● What is being asked: Instruction for the entries that follow: retype exactly the lines from the line with "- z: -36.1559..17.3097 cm" to the line with "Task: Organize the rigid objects", both included, and omit all others.

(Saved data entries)
========

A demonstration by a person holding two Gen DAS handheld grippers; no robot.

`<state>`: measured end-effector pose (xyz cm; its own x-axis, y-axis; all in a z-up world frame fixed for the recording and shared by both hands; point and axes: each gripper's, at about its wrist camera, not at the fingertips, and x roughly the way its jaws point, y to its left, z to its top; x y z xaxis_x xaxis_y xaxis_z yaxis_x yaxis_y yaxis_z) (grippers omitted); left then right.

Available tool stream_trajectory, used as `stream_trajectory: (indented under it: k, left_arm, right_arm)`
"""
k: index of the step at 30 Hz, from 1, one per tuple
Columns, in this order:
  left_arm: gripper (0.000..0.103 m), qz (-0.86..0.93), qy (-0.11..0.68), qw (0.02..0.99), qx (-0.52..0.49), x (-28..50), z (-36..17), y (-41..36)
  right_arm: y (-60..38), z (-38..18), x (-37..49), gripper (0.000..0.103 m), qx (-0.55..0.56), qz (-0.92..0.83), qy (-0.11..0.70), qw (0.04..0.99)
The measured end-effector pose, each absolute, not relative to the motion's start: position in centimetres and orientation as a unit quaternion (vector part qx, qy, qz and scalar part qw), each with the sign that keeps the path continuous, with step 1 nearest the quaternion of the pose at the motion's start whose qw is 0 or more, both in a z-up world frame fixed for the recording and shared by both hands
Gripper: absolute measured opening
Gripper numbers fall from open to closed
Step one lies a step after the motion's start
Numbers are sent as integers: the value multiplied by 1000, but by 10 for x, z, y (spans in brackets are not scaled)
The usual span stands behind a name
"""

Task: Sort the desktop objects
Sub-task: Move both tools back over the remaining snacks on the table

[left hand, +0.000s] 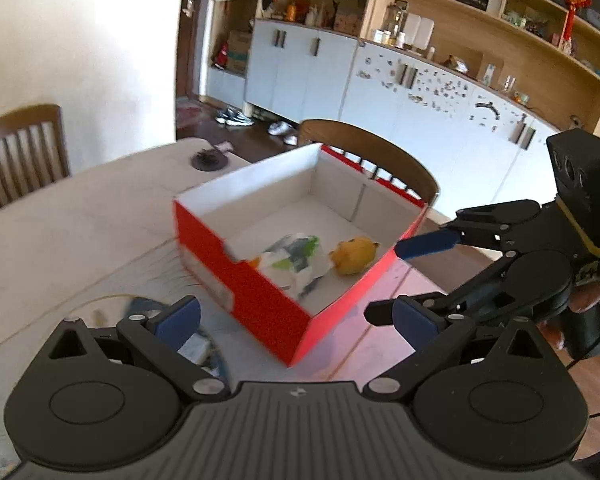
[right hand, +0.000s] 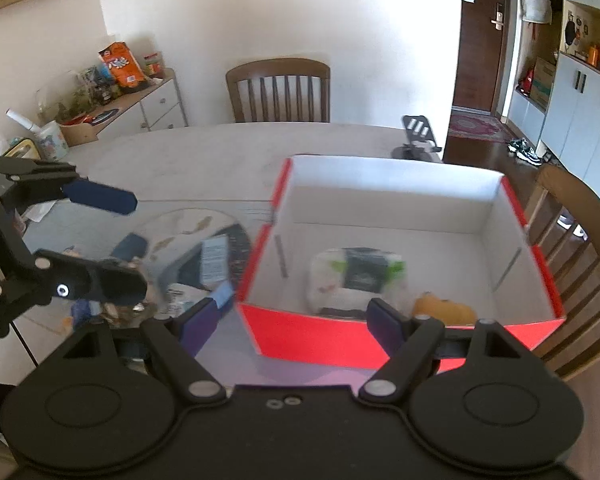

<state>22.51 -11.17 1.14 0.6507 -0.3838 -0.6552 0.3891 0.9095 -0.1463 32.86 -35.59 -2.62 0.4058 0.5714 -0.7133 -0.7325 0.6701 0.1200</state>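
Red box [left hand: 260,300] sits mid-table [left hand: 80,216], chair [left hand: 379,152] at 12 behind it. Inside: blurry wrapped pack [left hand: 296,260], yellow toy [left hand: 353,256] at its 3. My left gripper [left hand: 296,316] & right gripper [right hand: 300,316]: jaws wide apart, empty. Clutter [right hand: 204,264] at box's 9, too blurred to ID.

Left wrist view is taken from just behind the left gripper [left hand: 296,316], angled down over the table [left hand: 80,208], with the red box [left hand: 260,300] seen corner-on and close, at 12 o'clock, and the right gripper [left hand: 399,280] caught at 3 o'clock. Right wrist view is mounted the same way behind the right gripper [right hand: 300,312], angled down, box [right hand: 311,336] seen close at 1 o'clock, left gripper [right hand: 128,244] at 9 o'clock. Box, its contents, the table and a chair [left hand: 379,152] are shared by both views.
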Motion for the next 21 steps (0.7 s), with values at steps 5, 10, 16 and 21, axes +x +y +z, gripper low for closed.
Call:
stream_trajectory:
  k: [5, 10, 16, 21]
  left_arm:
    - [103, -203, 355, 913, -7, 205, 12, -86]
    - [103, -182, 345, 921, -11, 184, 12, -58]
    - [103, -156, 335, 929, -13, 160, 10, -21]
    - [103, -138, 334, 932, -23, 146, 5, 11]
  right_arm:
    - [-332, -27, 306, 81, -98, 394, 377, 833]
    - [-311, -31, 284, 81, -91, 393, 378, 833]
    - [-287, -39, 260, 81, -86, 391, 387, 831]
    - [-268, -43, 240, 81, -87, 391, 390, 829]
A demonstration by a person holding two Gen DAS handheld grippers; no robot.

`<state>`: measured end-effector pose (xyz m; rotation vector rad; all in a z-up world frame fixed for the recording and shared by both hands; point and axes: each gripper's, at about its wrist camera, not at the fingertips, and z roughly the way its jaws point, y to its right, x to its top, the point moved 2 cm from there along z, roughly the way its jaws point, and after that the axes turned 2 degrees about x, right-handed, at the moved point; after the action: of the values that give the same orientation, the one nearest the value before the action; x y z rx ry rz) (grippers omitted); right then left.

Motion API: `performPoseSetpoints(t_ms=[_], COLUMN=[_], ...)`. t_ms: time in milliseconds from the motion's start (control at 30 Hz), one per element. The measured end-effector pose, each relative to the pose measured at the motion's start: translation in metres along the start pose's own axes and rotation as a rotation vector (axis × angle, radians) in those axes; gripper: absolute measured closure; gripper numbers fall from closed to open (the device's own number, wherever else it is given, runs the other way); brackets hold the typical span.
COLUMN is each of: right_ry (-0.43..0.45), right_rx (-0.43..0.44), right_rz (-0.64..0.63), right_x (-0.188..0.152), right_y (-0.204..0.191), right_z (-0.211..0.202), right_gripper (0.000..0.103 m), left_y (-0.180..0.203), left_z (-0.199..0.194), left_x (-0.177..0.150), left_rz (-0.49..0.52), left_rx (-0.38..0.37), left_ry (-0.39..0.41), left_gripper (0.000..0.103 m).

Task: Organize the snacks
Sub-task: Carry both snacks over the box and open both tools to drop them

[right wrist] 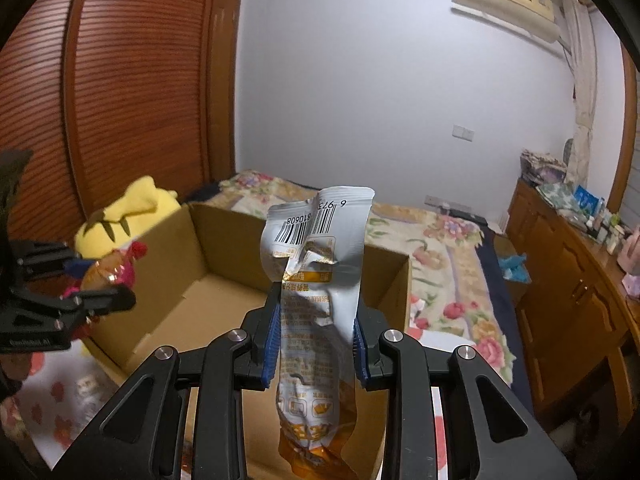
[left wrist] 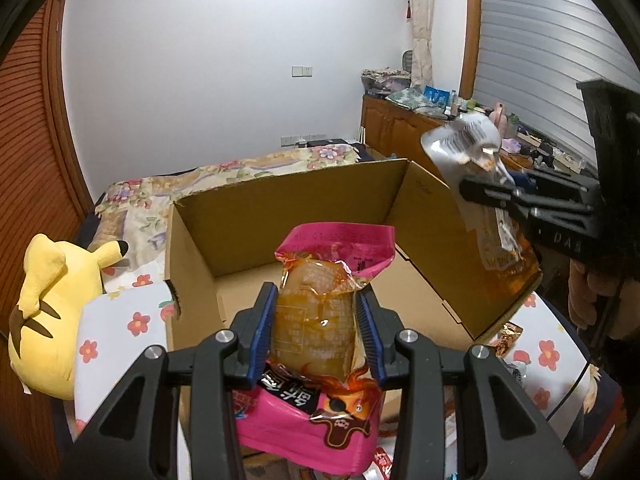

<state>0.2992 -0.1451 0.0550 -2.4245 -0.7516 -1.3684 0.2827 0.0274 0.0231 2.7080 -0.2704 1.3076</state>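
Observation:
My left gripper (left wrist: 316, 328) is shut on a pink snack packet (left wrist: 316, 320) with a clear window showing a pale filling, held over the near edge of an open cardboard box (left wrist: 248, 208). My right gripper (right wrist: 316, 336) is shut on a silver and orange snack pouch (right wrist: 316, 280) with a barcode on top, held over the same cardboard box (right wrist: 192, 248). The left wrist view shows the right gripper (left wrist: 480, 196) with the silver pouch (left wrist: 476, 148) above the box's right wall. The right wrist view shows the left gripper (right wrist: 100, 284) at the left edge with its pink packet (right wrist: 116, 272).
The box sits on a bed with a floral sheet (left wrist: 120, 332). A yellow plush toy (left wrist: 52, 304) lies left of the box. More snack packets (left wrist: 508, 336) lie on the bed near the box's right corner. A wooden cabinet (right wrist: 568, 300) with clutter stands to the right.

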Motion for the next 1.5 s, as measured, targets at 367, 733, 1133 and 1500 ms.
performPoseSetpoints(t_ms=[367,733,1133,1500], right_ry=[-0.096,-0.174,-0.193,-0.140], right_rx=[0.026,0.063,0.100,0.185], right_rz=[-0.018,-0.023,0.030,0.049], right_x=[-0.027,-0.042,-0.045,-0.039], right_y=[-0.006,-0.009,-0.008,-0.021], right_z=[0.019,0.026,0.025,-0.007], right_gripper=[0.074,0.074,0.066,0.052], left_y=[0.006,0.007,0.014,0.015], left_z=[0.019,0.026,0.024,-0.001], left_x=[0.003,0.001,-0.002,-0.012], left_rz=[0.013,0.012,0.026,0.030], left_rx=[0.000,0.011,0.009,0.011], left_ry=[-0.023,-0.045,-0.044,-0.016], left_gripper=[0.064,0.062,0.062,0.061])
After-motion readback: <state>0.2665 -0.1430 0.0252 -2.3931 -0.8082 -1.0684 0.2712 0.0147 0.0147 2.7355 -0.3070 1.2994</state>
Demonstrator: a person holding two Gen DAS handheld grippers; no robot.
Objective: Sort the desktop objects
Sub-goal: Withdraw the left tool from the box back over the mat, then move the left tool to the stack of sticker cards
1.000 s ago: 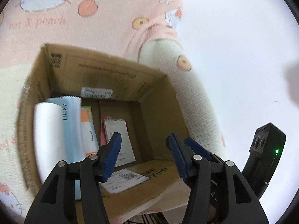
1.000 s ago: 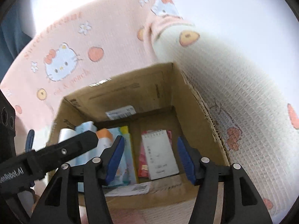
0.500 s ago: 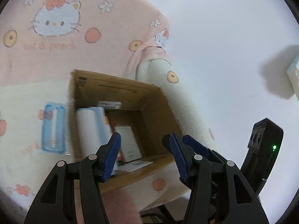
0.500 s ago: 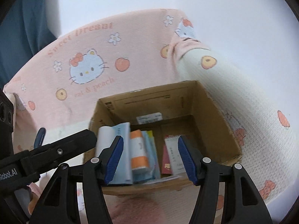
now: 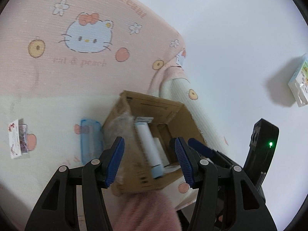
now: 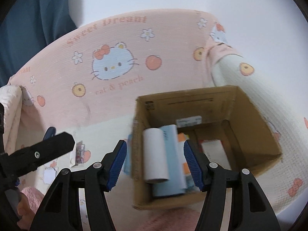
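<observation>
I am looking down at the cardboard box, sitting on the cartoon-printed blanket with a white roll, a light blue packet and a small notepad already lying inside it. Outside the box, just beside its left wall, a blue-rimmed clear case is lying flat, and further left, well apart, a small box of clips is waiting on the blanket.

I am holding the left gripper above the box's near edge with its jaws spread wide and nothing between them. The right gripper is hovering over the roll, equally wide and equally empty.

I judge I am between items: several are binned, two are still out. The next move, as I read it, is swinging the left gripper over to the blue case, dropping low and closing across its narrow width; it is lying flat, so a shallow approach risks sliding it along the soft cloth.
</observation>
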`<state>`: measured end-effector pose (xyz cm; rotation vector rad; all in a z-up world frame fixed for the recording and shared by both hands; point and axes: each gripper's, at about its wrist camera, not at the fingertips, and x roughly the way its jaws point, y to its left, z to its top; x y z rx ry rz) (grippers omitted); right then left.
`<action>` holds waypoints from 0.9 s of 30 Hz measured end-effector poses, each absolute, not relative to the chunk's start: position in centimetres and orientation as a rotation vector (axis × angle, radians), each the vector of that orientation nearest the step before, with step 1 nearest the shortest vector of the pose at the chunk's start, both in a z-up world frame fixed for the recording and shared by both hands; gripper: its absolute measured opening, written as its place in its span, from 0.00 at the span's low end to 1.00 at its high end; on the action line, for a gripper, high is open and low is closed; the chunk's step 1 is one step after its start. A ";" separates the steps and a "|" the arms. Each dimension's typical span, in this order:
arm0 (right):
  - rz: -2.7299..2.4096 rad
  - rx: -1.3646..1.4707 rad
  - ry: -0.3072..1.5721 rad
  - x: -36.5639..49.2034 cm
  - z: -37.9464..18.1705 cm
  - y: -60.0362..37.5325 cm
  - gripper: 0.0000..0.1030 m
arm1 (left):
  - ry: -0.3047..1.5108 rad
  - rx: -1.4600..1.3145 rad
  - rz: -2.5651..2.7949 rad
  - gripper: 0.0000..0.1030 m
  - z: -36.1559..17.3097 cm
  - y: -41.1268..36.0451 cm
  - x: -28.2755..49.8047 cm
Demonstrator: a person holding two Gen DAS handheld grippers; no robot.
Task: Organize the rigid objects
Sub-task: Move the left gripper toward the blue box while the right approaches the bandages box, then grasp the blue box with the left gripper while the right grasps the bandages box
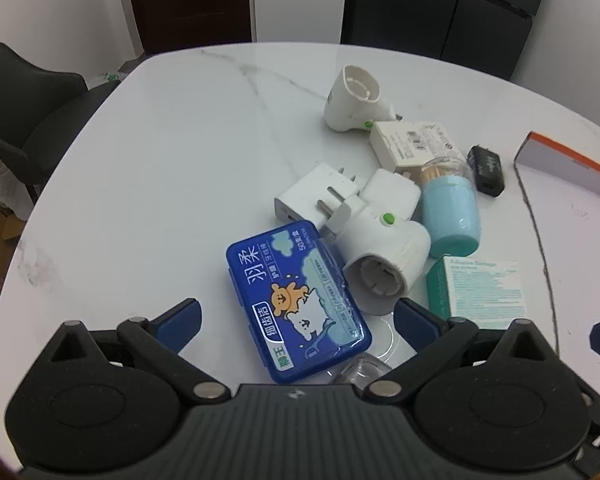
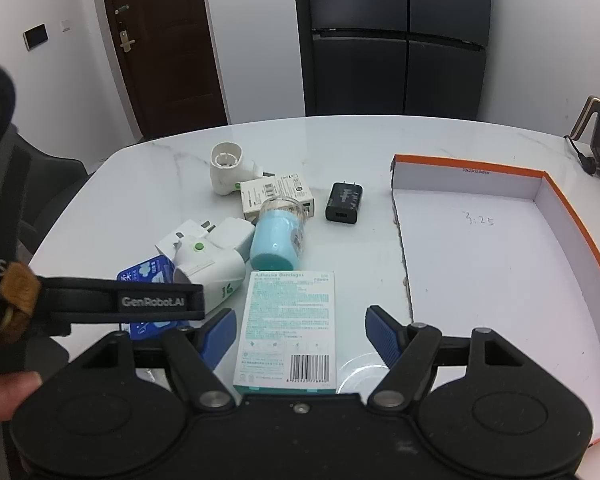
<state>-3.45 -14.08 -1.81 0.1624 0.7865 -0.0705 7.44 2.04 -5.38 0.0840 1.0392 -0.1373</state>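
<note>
A pile of small items lies on the white marble table. My left gripper is open, its blue fingers on either side of a blue floss-pick case with a cartoon bear. Next to it lie a white plug-in device, a white adapter, a light-blue toothpick jar and another white plug-in device. My right gripper is open around a teal-and-white adhesive bandage box. A black charger lies farther back. The orange-rimmed white box lid sits at the right, nothing in it.
A small printed white box rests behind the jar. A clear lid or disc lies by the right finger. A dark chair stands at the table's left edge. The left gripper's strap and a hand cross the right wrist view.
</note>
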 end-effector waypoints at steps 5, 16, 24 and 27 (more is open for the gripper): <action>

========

● Answer to the exercise:
  - z: -36.1559..17.3097 cm
  - y: -41.1268..36.0451 cm
  - x: -28.2755..49.8047 cm
Demonstrator: a person holding two Gen DAS handheld grippers; no robot.
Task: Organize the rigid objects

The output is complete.